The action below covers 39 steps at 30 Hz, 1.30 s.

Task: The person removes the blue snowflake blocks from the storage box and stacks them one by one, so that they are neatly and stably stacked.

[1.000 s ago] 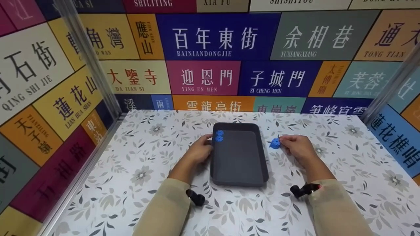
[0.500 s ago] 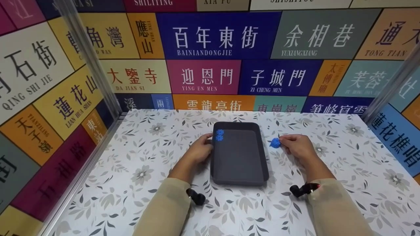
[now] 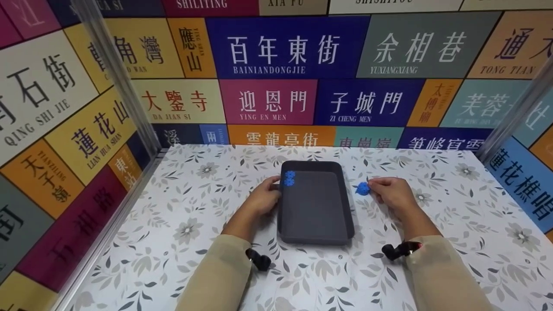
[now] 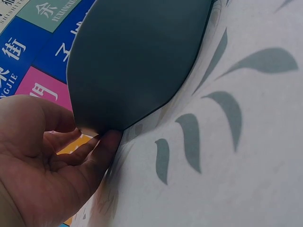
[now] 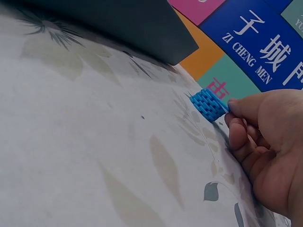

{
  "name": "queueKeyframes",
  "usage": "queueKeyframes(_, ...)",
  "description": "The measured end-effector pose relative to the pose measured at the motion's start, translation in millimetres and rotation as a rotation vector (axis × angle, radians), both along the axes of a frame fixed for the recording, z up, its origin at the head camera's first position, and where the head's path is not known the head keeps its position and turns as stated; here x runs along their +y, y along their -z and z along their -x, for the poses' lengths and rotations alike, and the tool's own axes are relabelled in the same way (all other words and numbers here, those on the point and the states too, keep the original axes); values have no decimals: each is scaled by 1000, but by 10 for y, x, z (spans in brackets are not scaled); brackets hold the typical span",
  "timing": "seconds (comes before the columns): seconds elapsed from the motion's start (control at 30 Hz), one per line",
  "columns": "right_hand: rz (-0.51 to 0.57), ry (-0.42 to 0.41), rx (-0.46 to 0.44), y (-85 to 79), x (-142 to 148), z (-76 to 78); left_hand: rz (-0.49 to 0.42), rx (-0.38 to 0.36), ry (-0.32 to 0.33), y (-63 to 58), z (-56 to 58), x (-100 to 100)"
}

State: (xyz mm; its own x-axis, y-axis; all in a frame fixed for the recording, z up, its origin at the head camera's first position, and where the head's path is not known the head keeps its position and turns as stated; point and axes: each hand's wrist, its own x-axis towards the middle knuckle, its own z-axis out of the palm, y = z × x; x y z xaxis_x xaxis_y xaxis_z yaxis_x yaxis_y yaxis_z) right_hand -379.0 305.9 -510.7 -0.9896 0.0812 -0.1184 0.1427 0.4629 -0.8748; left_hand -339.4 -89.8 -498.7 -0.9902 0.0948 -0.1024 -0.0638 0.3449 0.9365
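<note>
In the head view my left hand point(image 3: 263, 196) is at the left side of a dark grey rectangular tray point(image 3: 315, 207). The left wrist view shows thumb and fingers curled at the edge of the tray wall point(image 4: 137, 61), holding it. To the right of the tray, my right hand point(image 3: 391, 192) pinches a small blue piece point(image 3: 362, 188) between thumb and fingers. Seen from the right wrist, this blue piece point(image 5: 207, 105) is short and rounded with a brick-like pattern, close over the tabletop. Small blue flower-shaped pieces point(image 3: 289, 178) lie in the tray's far left corner.
A table with a white leaf-and-flower cover point(image 3: 185, 268) bears the tray. Colourful sign panels point(image 3: 285, 47) form walls at the back and sides, with clear upright strips point(image 3: 116, 73) at the corners. Dark wrist cameras point(image 3: 259, 260) sit on both sleeves.
Both hands and the tray stay in place. The blue piece in the right hand turns slightly between the fingers.
</note>
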Motion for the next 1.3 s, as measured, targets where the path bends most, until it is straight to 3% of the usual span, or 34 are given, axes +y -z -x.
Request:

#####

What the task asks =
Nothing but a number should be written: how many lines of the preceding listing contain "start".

Solution for this problem =
2